AT&T CENTER – In the month of January, San Antonio Spurs guard DeMar DeRozan is struggling with scoring and taking care of the ball.
Even after missing Friday’s game against the Minnesota Timberwolves with left ankle soreness, DeRozan has still logged the most minutes of any Spur, by 98 minutes to be exact.
But, DeRozan won’t blame his struggles on fatigue.
“Physically, I’m okay, I’ve just been playing like (expletive),” said DeRozan Sunday. “It’s going to turnaround. I’d rather have those moments now, tough days, and figure it out. But I always thrive on adversity some way.”
In the Spurs’ 103-95 loss to the Clippers, DeRozan finished with four made baskets and four turnovers in 29 minutes. He logged his worst shooting game of the season (4/16 for 8 points), and it was one of the rare times in the last five minutes of a game where Spurs Head Coach Gregg Popovich pulled DeRozan while keeping some of the other core players in.
DeRozan has played in nine January games where he’s logging 36.1 minutes, shooting 39% from the floor, 73% from the free throw line, collecting 7.2 rebounds, 6.7 assists, and scoring 15.3 points. He’s also struggling in taking care of the ball this month, where’s turning the ball over 3.8 times per game.
DeRozan is currently in a funk. That could be attributed to some of the defenses he’s had to face this month, perhaps the number of minutes he’s played this season are starting to impact him, or it could just be that his shot is off and he’s turning the ball over in unusual ways.
I was interested in seeing which part of DeRozan’s struggles have had more of an impact on the Spurs’ record – his bad shooting nights, or his high turnover games?

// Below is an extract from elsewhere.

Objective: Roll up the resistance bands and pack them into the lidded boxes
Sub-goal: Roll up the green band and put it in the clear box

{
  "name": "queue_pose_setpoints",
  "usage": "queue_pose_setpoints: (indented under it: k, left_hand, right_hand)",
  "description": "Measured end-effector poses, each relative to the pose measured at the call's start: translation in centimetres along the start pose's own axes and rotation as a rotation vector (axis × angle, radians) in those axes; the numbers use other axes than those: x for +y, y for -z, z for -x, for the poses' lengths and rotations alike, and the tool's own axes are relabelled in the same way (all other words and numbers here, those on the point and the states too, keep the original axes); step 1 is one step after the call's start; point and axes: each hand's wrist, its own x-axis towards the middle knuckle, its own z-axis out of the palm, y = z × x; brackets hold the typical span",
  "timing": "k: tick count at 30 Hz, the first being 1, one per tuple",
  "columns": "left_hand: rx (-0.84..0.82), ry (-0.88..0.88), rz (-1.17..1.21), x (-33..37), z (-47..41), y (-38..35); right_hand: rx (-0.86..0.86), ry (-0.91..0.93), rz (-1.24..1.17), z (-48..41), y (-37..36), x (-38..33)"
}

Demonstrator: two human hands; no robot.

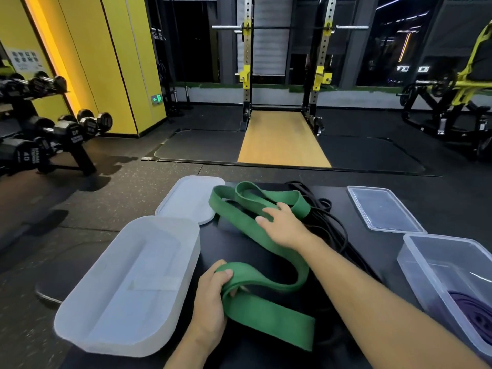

I first looked at games where DeRozan shoots below 40% from the floor in a game, and it turns out the Spurs are 5-6 when that happens. Here are his games by month of shooting below 40% from the field and the opponent.
October – 1 (Lakers)
November – 2 (Pelicans, Rockets)
December – 3 (Suns, Bulls, Celtics)
January – 5 (Grizzlies twice, Thunder twice, Clippers)
So, with the Spurs winning 45% of their games when DeRozan shoots below 40%, I then turned to seeing how they perform when he turns the ball over four or more times in a game. The results show the team is much worse when this happens, where their record is 6-10. Here are the games by month and opponent where DeRozan has logged 4 or more turnovers in a game.
October – 1 (Lakers)
November – 6 (Magic, Rockets twice, Kings, Grizzlies, Timberwolves)
December – 3 (Blazers, Bulls, Timberwolves)
January – 6 (Grizzlies twice, Thunder twice, Hornets, Clippers)
The data shows the team is only winning 37.5% of their games when DeRozan turns the ball over 4 or more times in a game. I was then intrigued to watch the film and see how DeRozan is turning the ball over so much this month. I went back and watched all of his available turnovers in January.
After watching the film, the two most common ways he’s been collecting turnovers in January are from bad passes and losing the ball out of bounds or off himself. When he’s trying to penetrate or pass out of the post, his passes are either getting swiped by the help defense, getting picked off on the way to the receiver, or just off enough where his teammates miss it and it goes out of bounds. When it comes to turning the ball over on himself, that’s exactly what’s happening. DeRozan’s had some uncharacteristic turnovers where he’ll try to initiate a crossover and the ball randomly goes off his foot or slides off his hand. He’s even stepped out of bounds with the ball a few times on the baseline.
As his monthly turnover data shows, he had a tough stretch in November, but he was able to turn it around in December. That could still potentially be the case for January, especially with the uncharacteristic turnovers where the ball is just going randomly off his hands or feet.
It’s important to keep in mind that there’s still 10 days left in January, so there’s time for DeRozan to try to improve his shooting and turnovers before the month wraps up.
The next graphic shows that over the last five seasons, when he has a tough stretch, DeRozan is usually able to rebound with a better stretch of games.
As the data shows, if anyone knows it’s a long season with ups and downs, it’s DeRozan.
“You’ve just got to face it head first,” continued DeRozan Sunday. “Don’t try to shy around it, can’t make excuses about it. You’ve just got to face it head first. Take the good with the bad, take the bad with the good, understand you’ll get out of it.”
“Nobody’s perfect you know. You put a lot of work, everything I worked on, it’s going to turn, I’m not worried about it.”